The young scientist in the checkered suit sighed again and let his stare drop from Amanda's eyes to the pleats in her short silk skirt. “Do you mind if I don't muck about in my early background? Oh, it's no big secret, it just isn't significant. I will tell you this, though: my department head at Johns Hopkins University wrote on my doctorate thesis—he rejected it and I never have gotten around to resubmitting it—'Brilliant but frivolous.' That seems to be the opinion of me in every scientific circle in which I've moved. Needless to say, I don't concur with that evaluation.”

“Needless to say,” repeated Amanda.

“Ahem. At any rate, my reputation for whimsy did not prevent me from getting a number of respectable jobs. A number of them.”

“Were you fired?”

“Not always. Only once, as a matter of fact. No, usually I quit because I didn't find the work satisfying.”

“You dreamed of doing your own research.”

“Yes. Yes, damn it. I dreamed of doing my own research.” Marvelous was annoyed that his plight seemed so familiar.

“But you didn't have the money.”

“No, I didn't have the money. What is this? Has my biography been on television?”
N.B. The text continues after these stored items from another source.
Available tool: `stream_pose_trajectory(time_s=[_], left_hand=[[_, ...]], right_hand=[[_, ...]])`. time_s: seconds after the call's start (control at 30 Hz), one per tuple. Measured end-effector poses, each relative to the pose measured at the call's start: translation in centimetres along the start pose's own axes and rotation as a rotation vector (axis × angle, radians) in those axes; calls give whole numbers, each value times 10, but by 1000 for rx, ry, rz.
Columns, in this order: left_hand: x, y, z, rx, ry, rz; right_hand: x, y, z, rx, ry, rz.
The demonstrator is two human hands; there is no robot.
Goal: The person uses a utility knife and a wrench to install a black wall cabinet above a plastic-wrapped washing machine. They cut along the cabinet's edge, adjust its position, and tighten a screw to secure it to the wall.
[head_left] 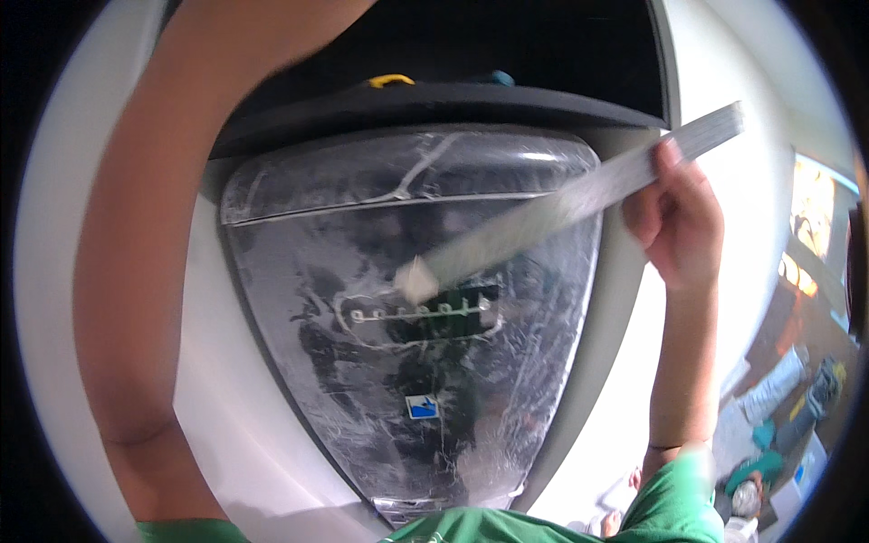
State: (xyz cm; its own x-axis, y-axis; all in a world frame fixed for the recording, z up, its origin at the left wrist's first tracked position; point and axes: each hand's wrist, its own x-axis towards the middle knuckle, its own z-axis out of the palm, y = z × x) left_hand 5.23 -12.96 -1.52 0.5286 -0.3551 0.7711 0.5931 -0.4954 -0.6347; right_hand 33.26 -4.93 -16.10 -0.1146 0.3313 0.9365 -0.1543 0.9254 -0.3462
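Observation:
My right hand point(681, 213) is closed round a long, flat, pale grey-white bar point(552, 210) near its upper end. The bar slants down to the left, blurred by motion, and its squared beige lower end lies over the raised lettering point(421, 313). Behind it stands a dark tapering panel point(353, 262) with whitish smears and streaks. Whether the bar touches the panel, I cannot tell. My left arm point(136, 253) rises along the left side and bends right at the top, where its hand lies beyond the picture's edge.
Above the panel is a dark opening point(543, 54) with a black ledge point(453, 104); a yellow thing point(391, 81) and a teal thing point(500, 79) show there. A small blue-and-white sticker point(422, 407) is on the panel. White surfaces flank it. Several loose items point(778, 389) lie at the lower right.

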Motion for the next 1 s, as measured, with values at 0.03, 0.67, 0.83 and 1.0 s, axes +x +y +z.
stream_pose_trajectory(time_s=[0.03,0.67,0.83,1.0], left_hand=[[-21,10,7,-141,-124,-171],[-240,190,127,-325,-602,-488],[-246,205,130,-389,-759,-503],[-255,225,154,-376,-537,-433]], right_hand=[[-22,1,3,53,126,165],[-143,38,24,146,461,512],[-162,53,38,207,492,626],[-182,73,57,82,513,524]])
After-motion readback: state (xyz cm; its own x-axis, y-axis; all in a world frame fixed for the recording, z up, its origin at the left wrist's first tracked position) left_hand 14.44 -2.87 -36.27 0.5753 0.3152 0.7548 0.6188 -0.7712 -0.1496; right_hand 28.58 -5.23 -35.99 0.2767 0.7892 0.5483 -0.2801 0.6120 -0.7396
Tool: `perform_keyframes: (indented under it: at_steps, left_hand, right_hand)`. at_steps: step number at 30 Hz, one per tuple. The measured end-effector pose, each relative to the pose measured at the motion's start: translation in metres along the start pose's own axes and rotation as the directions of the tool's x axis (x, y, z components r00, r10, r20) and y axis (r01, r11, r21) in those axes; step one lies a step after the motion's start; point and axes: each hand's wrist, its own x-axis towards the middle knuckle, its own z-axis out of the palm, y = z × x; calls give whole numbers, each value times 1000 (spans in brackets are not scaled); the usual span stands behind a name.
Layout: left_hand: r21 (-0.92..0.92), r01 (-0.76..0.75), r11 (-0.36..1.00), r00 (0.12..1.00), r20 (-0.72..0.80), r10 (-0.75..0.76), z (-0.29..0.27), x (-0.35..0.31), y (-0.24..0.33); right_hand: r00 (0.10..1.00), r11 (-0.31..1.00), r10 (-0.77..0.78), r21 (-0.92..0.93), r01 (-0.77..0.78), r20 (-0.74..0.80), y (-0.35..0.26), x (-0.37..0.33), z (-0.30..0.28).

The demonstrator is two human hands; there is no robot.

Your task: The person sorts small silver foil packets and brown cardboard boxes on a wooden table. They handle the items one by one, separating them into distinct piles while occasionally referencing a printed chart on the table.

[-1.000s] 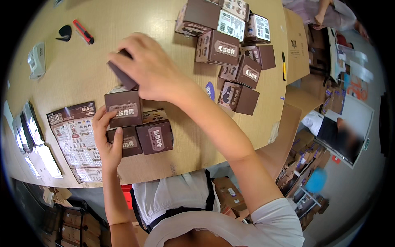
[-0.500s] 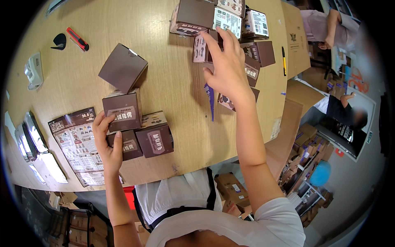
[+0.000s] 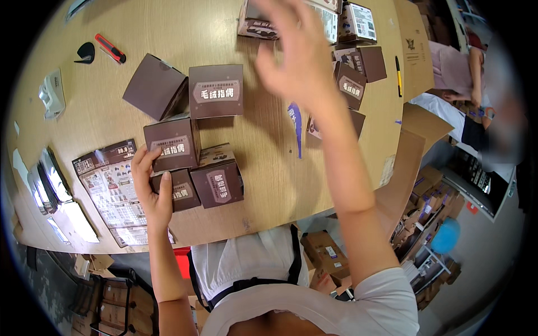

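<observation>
The right hand (image 3: 297,53) is up over the far side of the table (image 3: 269,168), fingers spread and empty, blurred with motion. Half a second ago it was reaching into the far pile of boxes (image 3: 358,61); now a fresh brown box (image 3: 216,91) lies label-up beside the plain brown box (image 3: 155,87), so one more has joined the near group. The left hand (image 3: 150,187) has not budged: fingers wrapped round the upper stacked box (image 3: 172,143), pressing against the two lower boxes (image 3: 207,183) at the table's near edge.

Further out, a printed leaflet (image 3: 109,190) lies left of the stack, and a red utility knife (image 3: 110,48) lies far left. The raised arm hides part of the far pile, and a purple scrap (image 3: 295,126) beneath it is hard to identify. The co-worker at right is cut off by the rim.
</observation>
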Motion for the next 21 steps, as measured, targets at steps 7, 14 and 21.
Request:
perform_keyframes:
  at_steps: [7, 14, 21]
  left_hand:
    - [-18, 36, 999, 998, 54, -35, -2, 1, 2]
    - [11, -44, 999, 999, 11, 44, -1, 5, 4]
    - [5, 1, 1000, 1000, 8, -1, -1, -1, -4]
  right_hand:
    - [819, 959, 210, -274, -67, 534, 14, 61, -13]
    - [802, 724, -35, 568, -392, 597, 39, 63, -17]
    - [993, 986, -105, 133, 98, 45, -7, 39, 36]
“Many times. So, what did you do?”

“Well, I received a strange break. That is, it seemed like a break at the time. An old acquaintance of mine, an airline pilot who flew out of Baltimore, got one of his stewardesses pregnant. He was a married man and she was too far along for an abortion. So, this pilot made me an offer. He offered to pay me fifteen thousand dollars to marry his girl friend. She wanted a husband, she wanted her baby to have a name. The flier introduced us and we went out on a date. She was a redhead. Named Nancy. A veritable gyroscope in bed. I decided to accept the offer. Hell, why not? With fifteen thou., plus what I had been able to save, I could move to the country, take two years off to research my own theories. Within two years, I probably could have pushed my work far enough along to receive a grant to finish it. Wow. All that and a glamorous wife and a new baby. I was really looking forward to settling down.” Marx Marvelous released yet another sigh and shifted his vision to the tsetse fly that lay in state like the fallen emperor of a planet unknown to the puny lens of man.

“I gather that your scheme met with some obstacle,” said Amanda, moving across the room to unlatch the front door of the roadhouse. The zoo was now open for business.
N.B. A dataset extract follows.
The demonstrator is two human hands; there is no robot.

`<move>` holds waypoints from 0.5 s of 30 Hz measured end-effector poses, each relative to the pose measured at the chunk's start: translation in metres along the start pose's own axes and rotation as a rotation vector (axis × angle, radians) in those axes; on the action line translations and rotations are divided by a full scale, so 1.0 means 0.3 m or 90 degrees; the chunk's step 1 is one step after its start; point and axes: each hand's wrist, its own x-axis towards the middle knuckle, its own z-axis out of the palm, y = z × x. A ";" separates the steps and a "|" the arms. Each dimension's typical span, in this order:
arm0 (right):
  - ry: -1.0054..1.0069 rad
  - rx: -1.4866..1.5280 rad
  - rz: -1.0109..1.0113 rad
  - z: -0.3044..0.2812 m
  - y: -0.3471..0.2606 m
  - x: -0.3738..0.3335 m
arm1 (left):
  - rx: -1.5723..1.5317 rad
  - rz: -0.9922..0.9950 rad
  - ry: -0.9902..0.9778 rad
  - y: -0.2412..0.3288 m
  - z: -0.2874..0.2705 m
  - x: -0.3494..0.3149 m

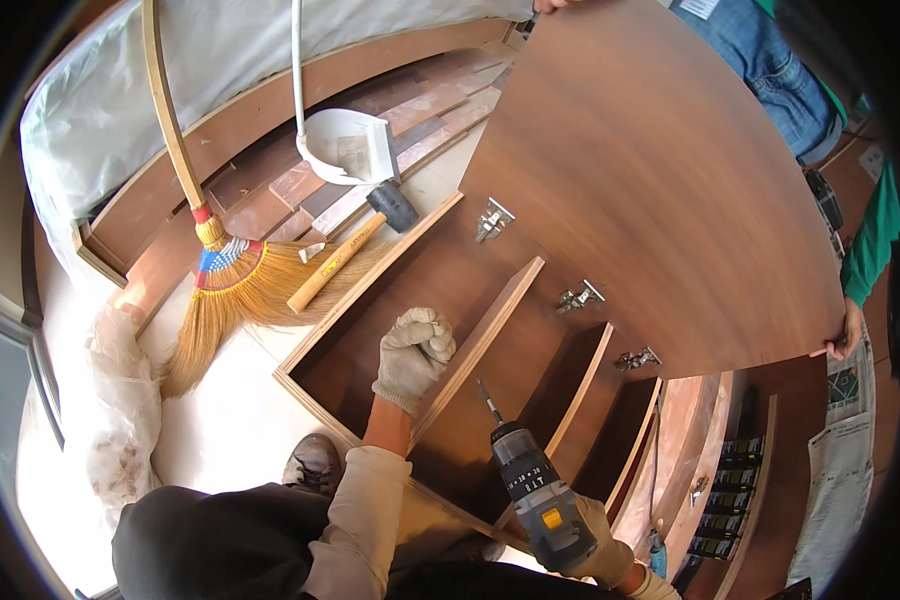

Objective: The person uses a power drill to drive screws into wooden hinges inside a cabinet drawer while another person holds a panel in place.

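My left hand (413, 358), in a pale work glove, is curled closed over the open wooden cabinet (370, 308), beside a shelf edge. Whatever its fingers hold, if anything, is hidden. My right hand (608, 548), also gloved, grips a cordless drill (538, 490) from behind. The drill's bit points up and left, over a cabinet compartment and touching nothing that I can see. A large brown door panel (660, 190) stands open along the cabinet's far side. Metal hinges show at that joint: an upper hinge (493, 219), a middle hinge (580, 297) and a lower hinge (638, 358).
Another person's hand (848, 332), below a green sleeve, steadies the door's right corner; a hand also touches its top. Left of the cabinet lie a black-headed mallet (345, 255) and a straw broom (232, 275). A white dustpan (345, 148) rests by stacked planks (410, 120).
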 end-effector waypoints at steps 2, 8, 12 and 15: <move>-0.050 -0.038 0.005 0.005 0.012 -0.001 | -0.109 0.030 0.023 0.011 -0.005 -0.010; -0.032 -0.041 -0.031 0.019 0.036 0.009 | -0.150 0.006 -0.004 0.034 -0.020 -0.009; -0.004 -0.012 -0.027 0.011 0.019 0.046 | -0.101 -0.008 0.098 0.035 0.002 0.000; -0.007 0.044 0.020 0.020 0.019 0.026 | -0.058 -0.013 0.114 0.027 0.006 0.006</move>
“Nancy and I were married and I quit my job. Rented a farmhouse on the Eastern Shore and began setting up a lab. But the pilot never paid off. Not a penny. He signed up for a transatlantic run and I never caught up with the son of a bitch. In three months I was back at work and most of my savings were down the tube. As for Nancy, we got along all right. She didn't talk much but she was quite affectionate. Nearly screwed my brains out is what I'm trying to say. Cheerful, too. But as soon as the baby was old enough to travel, she moved out. Let me without a word. The sad part of that was, I'd fallen in love with her, I really had. And that baby girl, why I was as proud of it as if it were my own. Why are you laughing?”

“It's what
you
would call a feminine reaction. You wouldn't appreciate it even if I explained it.”

“You're right. Anyway, if you think that part was funny, you'll go into hysterics when you hear what happened next. Nancy divorced me and the judge ruled that I pay alimony and child support. I'm obligated to pay it right now. Eighty bucks a week. Keeps me strapped. That's why I was reduced to subjecting my hemorrhoids to three thousand miles of Greyhound bounce instead of gliding west on a jet. What's more, that's why I changed my name when I dropped out of the Institute. I don't plan on paying any more.”